Thanks. It might sound funny but I agree with you. I initially did the
investigation in June and when I found some time recently to write it up I
found I couldn't reproduce the situation. The article was written with the
data that I had collected in June.

If I was to continue, and I think I might, I would profile the same program
and show how the memory for each object size changes over time, as I agree
with you, it's very likely that we do use most of the 32 byte blocks, then
free them.
Post by Bruce Hoult
Btw "uncorrectable" should be "uncollectable".
Almost all those block sizes have excellent utilization ratios.

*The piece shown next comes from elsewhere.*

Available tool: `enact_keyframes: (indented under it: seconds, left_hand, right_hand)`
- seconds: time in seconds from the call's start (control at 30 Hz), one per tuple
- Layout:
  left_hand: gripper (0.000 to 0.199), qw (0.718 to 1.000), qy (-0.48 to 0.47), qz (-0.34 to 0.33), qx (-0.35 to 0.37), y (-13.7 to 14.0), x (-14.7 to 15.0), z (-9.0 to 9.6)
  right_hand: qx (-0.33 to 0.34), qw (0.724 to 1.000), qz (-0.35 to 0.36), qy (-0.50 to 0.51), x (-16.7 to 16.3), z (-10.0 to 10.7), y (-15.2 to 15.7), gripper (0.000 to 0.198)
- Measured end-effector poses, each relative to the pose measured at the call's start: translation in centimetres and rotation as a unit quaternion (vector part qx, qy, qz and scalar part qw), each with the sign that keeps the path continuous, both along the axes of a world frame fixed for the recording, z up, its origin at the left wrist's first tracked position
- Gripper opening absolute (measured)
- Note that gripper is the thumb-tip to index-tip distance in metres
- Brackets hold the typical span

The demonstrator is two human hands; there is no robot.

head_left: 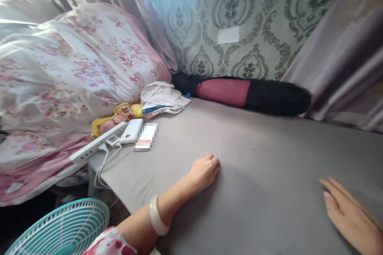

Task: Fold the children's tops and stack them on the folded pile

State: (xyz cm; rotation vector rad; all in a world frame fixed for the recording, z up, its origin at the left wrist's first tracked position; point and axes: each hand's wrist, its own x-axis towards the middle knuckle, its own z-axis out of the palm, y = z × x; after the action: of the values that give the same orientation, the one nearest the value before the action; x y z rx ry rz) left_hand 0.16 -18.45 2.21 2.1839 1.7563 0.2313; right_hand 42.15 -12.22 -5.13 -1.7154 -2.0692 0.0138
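Head view shows a grey sheet (254, 147) spread beneath the left hand (205, 170), its fingers curled together perhaps for support, and the right hand (353, 217), thumb and fingers apart, with a power strip (96, 142) at the sheet's left edge, likely keeping cables (103, 163) within reach.

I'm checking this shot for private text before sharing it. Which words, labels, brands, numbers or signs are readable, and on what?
No text is readable.
Yellow cartoon item: dark marks, too small and blurred to read.
Pixelated rectangle: anything on it is masked.
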Motion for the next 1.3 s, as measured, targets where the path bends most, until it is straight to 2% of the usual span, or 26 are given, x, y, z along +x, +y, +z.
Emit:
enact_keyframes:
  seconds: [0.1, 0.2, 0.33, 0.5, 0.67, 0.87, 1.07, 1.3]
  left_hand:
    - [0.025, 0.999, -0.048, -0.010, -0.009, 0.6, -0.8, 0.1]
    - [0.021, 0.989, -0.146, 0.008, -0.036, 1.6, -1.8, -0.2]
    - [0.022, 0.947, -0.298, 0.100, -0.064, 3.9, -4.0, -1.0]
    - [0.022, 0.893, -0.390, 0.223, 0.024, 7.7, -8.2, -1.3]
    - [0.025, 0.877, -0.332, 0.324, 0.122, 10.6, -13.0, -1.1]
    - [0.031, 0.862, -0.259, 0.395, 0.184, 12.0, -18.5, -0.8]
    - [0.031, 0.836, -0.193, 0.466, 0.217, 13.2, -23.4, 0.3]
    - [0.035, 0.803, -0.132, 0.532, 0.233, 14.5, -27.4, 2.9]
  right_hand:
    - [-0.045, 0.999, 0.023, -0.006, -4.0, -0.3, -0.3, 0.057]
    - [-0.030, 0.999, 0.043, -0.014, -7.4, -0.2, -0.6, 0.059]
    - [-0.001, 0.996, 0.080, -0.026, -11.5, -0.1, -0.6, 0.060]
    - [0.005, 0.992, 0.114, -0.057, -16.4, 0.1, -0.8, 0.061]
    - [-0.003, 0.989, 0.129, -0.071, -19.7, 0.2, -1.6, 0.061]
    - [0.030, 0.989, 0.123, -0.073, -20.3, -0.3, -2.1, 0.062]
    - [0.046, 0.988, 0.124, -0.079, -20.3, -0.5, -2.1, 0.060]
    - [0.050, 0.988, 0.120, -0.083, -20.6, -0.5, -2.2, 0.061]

A moving
collector could scarcely do better!
Yeah, this is why I added a note about a semi-space copying collector, since
it would be worse in terms of utilisation. It would be better for locality
however. I'm not sure how well a mark-compact or
mark-sweep-and-sometimes-compact collector would go. I'm aware that there
will always be less than perfect utilization, to give the heap space to grow
into.
Post by Bruce Hoult
But there's definitely room for improvement with the 32 byte size.
I'm very curious what the memory allocation pattern in that makes you end
up with so many blocks with so few live objects.
My best guess is that at some point you actually did have 60 MB of 32 byte
objects, but then most of them became unreachable. But you're the one who
can gather the object lifetime data.
In a long-running program, you'd expect that space to get used again,
multiple times, so it's not really a problem.
I'll try to do that. We know that there are several stages while processing
a document where we throw away large structures that are no-longer needed.
Eg after styles have been computed but before pagination. Prince will
process a document, then terminate and a new process is started for a new
document. It's not a long running process, and therefore memory usage isn't
super-important, but of a client uses Prince very frequently, it can be
important.
Post by Bruce Hoult
But it can also be that there is a usage peak for some object size during
program startup, and then they are not needed again. Unfortunately, there's
very little that a non-moving GC can do about that.
We will also be able to collect data about which constructors of which types
account for this allocation size.
Post by Bruce Hoult
It might be possible to do something about that at a user level though: if
there are interspersed allocations of short lived and long lived (or
pemanent) objects of the same size, then you could pre-allocate a number of
objects (4 KB worth or some multiple) and put them in your own freelist or
some other collection, and then replace the current GC_malloc of them with
taking one from the pre-allocated list. You could do this for either the
short-lived or the long-lived objects, but I suspect that the long-lived
ones might give the easiest benefit. Get them all onto the same memory
pages, that will stay reasonably full, and let entire pages of short-lived
objects get GC'd and those pages reused for objects of other sizes.
The GC can't be some kind of oracle and predict these usage patterns, but
you might be able to.
I'd like to check that I understand. By pre-allocating long lived items,
but not short lived items, we're more likely to guarantees that those objects
are allocated on the same blocks, and not interspersed on other blocks
preventing those blocks from being freed when the short-lived objects are
collected?

I can see the potential, but I'd want to collect more information and
understand which objects, of these sizes, are long or short lived. We could
modify the profiler by adding a word to each object that points back the
call site information (available when profiling is enabled) and increments a
counter there each time that object survives a collection. Then we could
know for each allocation site, whether it creates long or short lived
objects.

Can you or someone else on the BDWGC tell me in what order blocks are put on
the free lists. Do the free spots in mostly-full blocks appear earlier on
the free lists? If things are placed on the free list in the order they are
swept which blocks are swept sooner?

Cheers.
--
Paul Bone
http://paul.bone.id.au
Bruce Hoult
2016-10-09 20:13:46 UTC
Permalink
Post by Paul Bone
I'd like to check that I understand. By pre-allocating long lived items,
but not short lived items, we're more likely to guarantees that those objects
are allocated on the same blocks, and not interspersed on other blocks
preventing those blocks from being freed when the short-lived objects are
collected?
Right.

In fact there is an existing API which would be useful for this:

void* GC_malloc_many(size_t objSz)

... which is implemented by ...

void GC_generic_malloc_many(size_t objSz, int objKind, void **result)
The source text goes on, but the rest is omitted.